Inflammatory phase: It is a protective phenomenon after tissue injury as it eliminates the injury initiating factors and restores the function. Just before the inflammatory phase commences, tissue hemostasis sets in and stops the bleeding. Soon after the hemostasis process, certain chemicals such as cytokines and chemokines are released to attract and stimulate immunity cells to kill or eat the harming bacteria or debris. Clotting cascade activates and aggregates platelets and forms plug with the help of certain proteins called fibrin and fibronectin. Growth factors are released from platelets which speed up the wound repair by increasing the cell divisions. Processes of vasoconstriction and vasodilatation further maintain the homeostasis. Neutrophils and macrophages secrete proteases and kill and phagocytize bacteria, damaged tissue and debris.
Proliferative phase: As soon as the inflammatory phase dies down, proliferative phase commences. In this phase fibroblasts and endothelial cells migrate to the injured site and pave way for angiogenesis, fibroplasia and granulation tissue formation. Fibroblasts produce collagen protein which is most important in order to strengthen the healing wound. Granulation tissue helps re-epithelialization of the wound site, reestablishing the protective barrier.
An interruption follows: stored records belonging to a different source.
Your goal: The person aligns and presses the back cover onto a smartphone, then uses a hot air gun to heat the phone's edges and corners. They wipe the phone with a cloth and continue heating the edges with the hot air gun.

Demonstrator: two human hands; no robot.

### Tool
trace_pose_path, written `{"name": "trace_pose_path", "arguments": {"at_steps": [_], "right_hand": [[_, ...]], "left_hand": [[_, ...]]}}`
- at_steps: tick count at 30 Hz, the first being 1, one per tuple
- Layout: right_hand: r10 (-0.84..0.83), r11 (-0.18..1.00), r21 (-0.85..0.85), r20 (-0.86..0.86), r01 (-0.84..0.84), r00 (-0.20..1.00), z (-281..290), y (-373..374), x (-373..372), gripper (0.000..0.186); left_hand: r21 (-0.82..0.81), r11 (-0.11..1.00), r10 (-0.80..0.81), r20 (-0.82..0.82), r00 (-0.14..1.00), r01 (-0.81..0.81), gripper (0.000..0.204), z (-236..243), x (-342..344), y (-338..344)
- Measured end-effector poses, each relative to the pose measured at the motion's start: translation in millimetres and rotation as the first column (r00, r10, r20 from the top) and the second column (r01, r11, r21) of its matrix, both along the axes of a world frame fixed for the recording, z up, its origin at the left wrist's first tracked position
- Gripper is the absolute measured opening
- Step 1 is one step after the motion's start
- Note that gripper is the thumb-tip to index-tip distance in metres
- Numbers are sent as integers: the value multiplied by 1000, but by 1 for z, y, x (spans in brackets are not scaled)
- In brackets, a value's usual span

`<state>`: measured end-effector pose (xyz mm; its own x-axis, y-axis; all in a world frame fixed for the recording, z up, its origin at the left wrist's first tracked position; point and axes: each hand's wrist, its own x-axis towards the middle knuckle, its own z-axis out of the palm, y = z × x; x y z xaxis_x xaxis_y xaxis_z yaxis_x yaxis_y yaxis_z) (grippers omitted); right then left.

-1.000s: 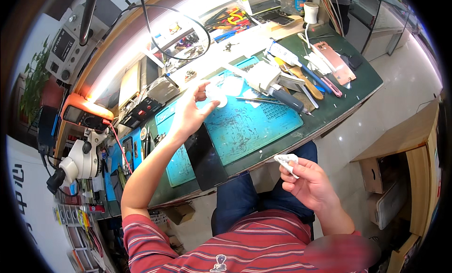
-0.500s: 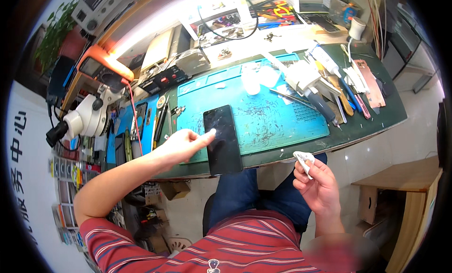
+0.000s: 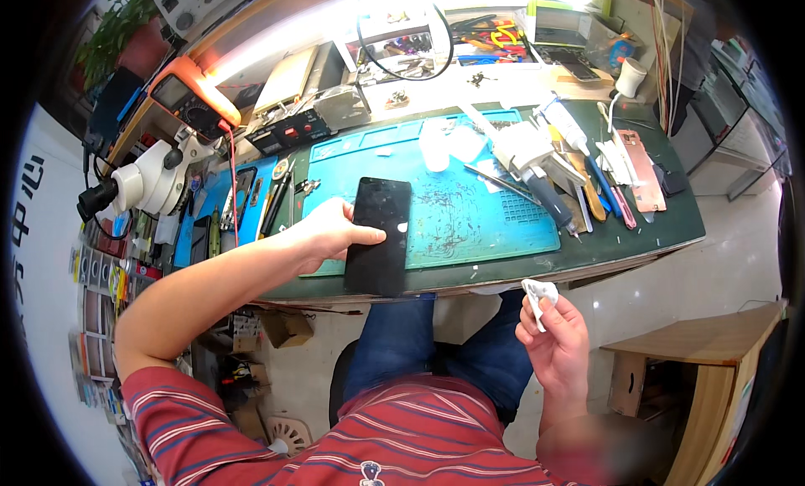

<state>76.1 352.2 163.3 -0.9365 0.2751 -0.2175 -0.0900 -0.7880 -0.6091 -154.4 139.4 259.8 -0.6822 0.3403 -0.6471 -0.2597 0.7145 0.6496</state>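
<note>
My left hand (image 3: pixel 334 230) is closed around the left side of a black phone (image 3: pixel 376 264), with the thumb resting on its glass. The phone is at the front of the blue work mat (image 3: pixel 495 234), reaching over the front edge. In my right hand (image 3: pixel 556 345), raised off the bench near its front, is a crumpled white wipe or cloth (image 3: pixel 537 297), pinched between thumb and fingers. A small white container (image 3: pixel 434 150) stands toward the back of the mat, beside some white sheets.
A white microscope (image 3: pixel 147 184) and orange multimeter (image 3: pixel 189 92) are at the left. White and dark tools (image 3: pixel 545 176), a tube (image 3: pixel 562 125) and a pink phone panel (image 3: pixel 641 176) crowd the bench's right. A wooden cabinet (image 3: pixel 671 339) stands below right.
My left hand left the white container, came down and forward to the phone, and has gripped its side. My right hand still holds the white wipe. The whole view has shifted.
</note>
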Motion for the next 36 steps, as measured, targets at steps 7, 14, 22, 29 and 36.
{"name": "trace_pose_path", "arguments": {"at_steps": [7,14,22,29,36], "right_hand": [[-198,762,617,-70,198,978,-2,0,-16,22],[109,38,913,-409,407,906,18,13,-74,31],[378,-38,906,-377,421,845,10,-2,-115,33],[433,-11,906,-378,424,818,3,-1,-121,25],[479,-12,913,-352,407,804,4,-4,-124,25]], "left_hand": [[338,940,-68,22,997,56,35,-30,-17,-25],[674,724,-416,254,873,149,42,-35,14,-44],[710,662,-585,287,759,242,46,-60,-2,-42],[727,655,-584,315,748,206,38,-57,-5,-39],[721,672,-571,361,737,168,37,-56,-8,-39]]}}
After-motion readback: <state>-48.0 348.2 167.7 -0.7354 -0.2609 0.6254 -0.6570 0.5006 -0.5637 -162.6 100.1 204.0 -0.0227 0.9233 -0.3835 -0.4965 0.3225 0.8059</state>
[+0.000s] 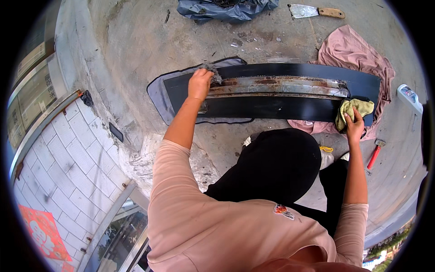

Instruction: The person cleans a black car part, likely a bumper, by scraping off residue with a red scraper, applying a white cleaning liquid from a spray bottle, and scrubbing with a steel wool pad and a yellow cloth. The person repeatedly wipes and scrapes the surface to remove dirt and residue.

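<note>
A long black panel (267, 108) lies across the floor in front of me, with a rusty, stained metal strip (276, 86) along its middle. At the panel's left part my left hand (200, 84) is closed around a grey, fuzzy scouring pad (216, 75), which touches the surface by the strip's end. My right hand (355, 123) grips a crumpled yellow-green cloth (358, 108) at the near right corner. Under the panel's left end is a grey dark-edged mat (157, 93); a pink cloth (346, 47) spreads beneath its right end.
Beyond the panel lie a scraper (317, 12) with a wooden handle and a grey plastic bag (226, 11). On the right are a red-handled scraper (375, 155) and a white bottle (409, 97). A small dark rectangular object (116, 132) rests near the white tiled wall (74, 158) on the left.
</note>
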The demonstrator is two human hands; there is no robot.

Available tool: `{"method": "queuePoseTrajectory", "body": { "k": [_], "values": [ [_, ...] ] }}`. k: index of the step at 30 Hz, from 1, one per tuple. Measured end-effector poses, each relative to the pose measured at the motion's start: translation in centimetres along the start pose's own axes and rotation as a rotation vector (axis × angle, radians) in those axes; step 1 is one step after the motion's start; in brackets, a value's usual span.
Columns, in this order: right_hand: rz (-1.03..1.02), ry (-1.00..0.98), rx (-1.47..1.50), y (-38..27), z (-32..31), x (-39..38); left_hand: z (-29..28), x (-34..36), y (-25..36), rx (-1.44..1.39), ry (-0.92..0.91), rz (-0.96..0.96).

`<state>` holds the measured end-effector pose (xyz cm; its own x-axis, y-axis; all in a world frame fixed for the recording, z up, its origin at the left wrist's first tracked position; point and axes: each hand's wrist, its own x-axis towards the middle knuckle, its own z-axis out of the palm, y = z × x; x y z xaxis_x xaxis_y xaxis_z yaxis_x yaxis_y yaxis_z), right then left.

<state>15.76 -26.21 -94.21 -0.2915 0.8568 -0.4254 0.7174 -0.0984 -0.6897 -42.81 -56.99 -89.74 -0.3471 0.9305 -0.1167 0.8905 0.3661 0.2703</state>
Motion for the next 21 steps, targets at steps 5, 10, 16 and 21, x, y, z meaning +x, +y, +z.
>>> {"method": "queuePoseTrajectory", "body": {
  "k": [5,10,16,21],
  "values": [
    [0.011,-0.037,0.023,-0.3,0.2,0.4,2.1,0.7,4.4,-0.158,0.187,-0.198],
    [0.061,-0.105,0.050,0.3,-0.2,1.1,3.1,2.6,8.1,-0.280,0.183,-0.037],
    [0.066,-0.073,0.001,0.5,0.2,0.9,0.6,-0.8,0.5,-0.165,0.277,-0.388],
    [0.082,-0.082,0.011,1.1,-0.3,1.2,0.8,-1.9,-0.7,-0.115,0.285,-0.303]
  ]
}}
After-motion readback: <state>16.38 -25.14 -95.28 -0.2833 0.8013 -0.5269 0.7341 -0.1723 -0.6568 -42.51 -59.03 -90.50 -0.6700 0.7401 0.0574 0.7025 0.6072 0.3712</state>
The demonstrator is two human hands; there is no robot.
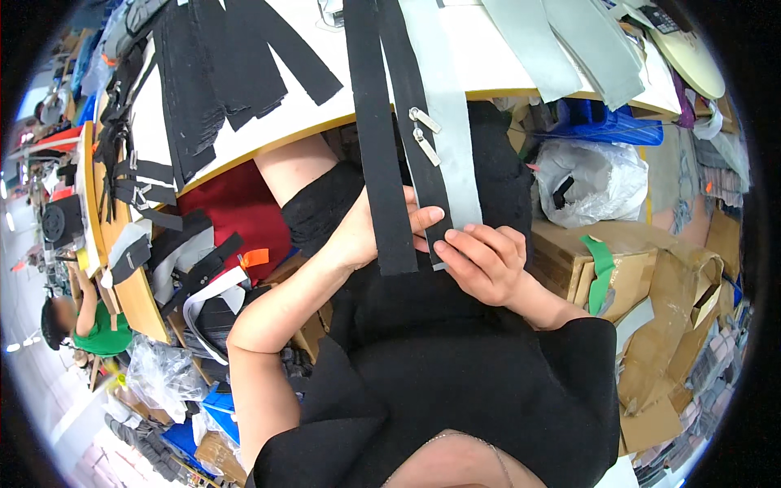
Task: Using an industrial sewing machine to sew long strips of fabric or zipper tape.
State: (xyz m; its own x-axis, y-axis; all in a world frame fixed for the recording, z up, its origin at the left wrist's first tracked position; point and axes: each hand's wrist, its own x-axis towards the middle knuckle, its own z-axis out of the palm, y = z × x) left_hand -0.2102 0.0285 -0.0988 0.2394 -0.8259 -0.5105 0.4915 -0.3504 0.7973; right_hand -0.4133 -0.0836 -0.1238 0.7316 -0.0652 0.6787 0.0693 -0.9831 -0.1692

Remodeling phase: Collagen is the main healing protein. When collagen deposition and degradation equalizes, remodeling process begins. Collagen type III of proliferative phase is replaced by stronger collagen type I during remodeling. In this process, collagen fibers are rearranged, cross-linked and aligned to offer maximum tensile strength to the wound. Collagen deposition to the wound site causes scar formation. All the wounds end up with scars except for minor cuts and abrasions. Current medical science aims at wound healing with minimal scarring and more perfect tissue reconstruction.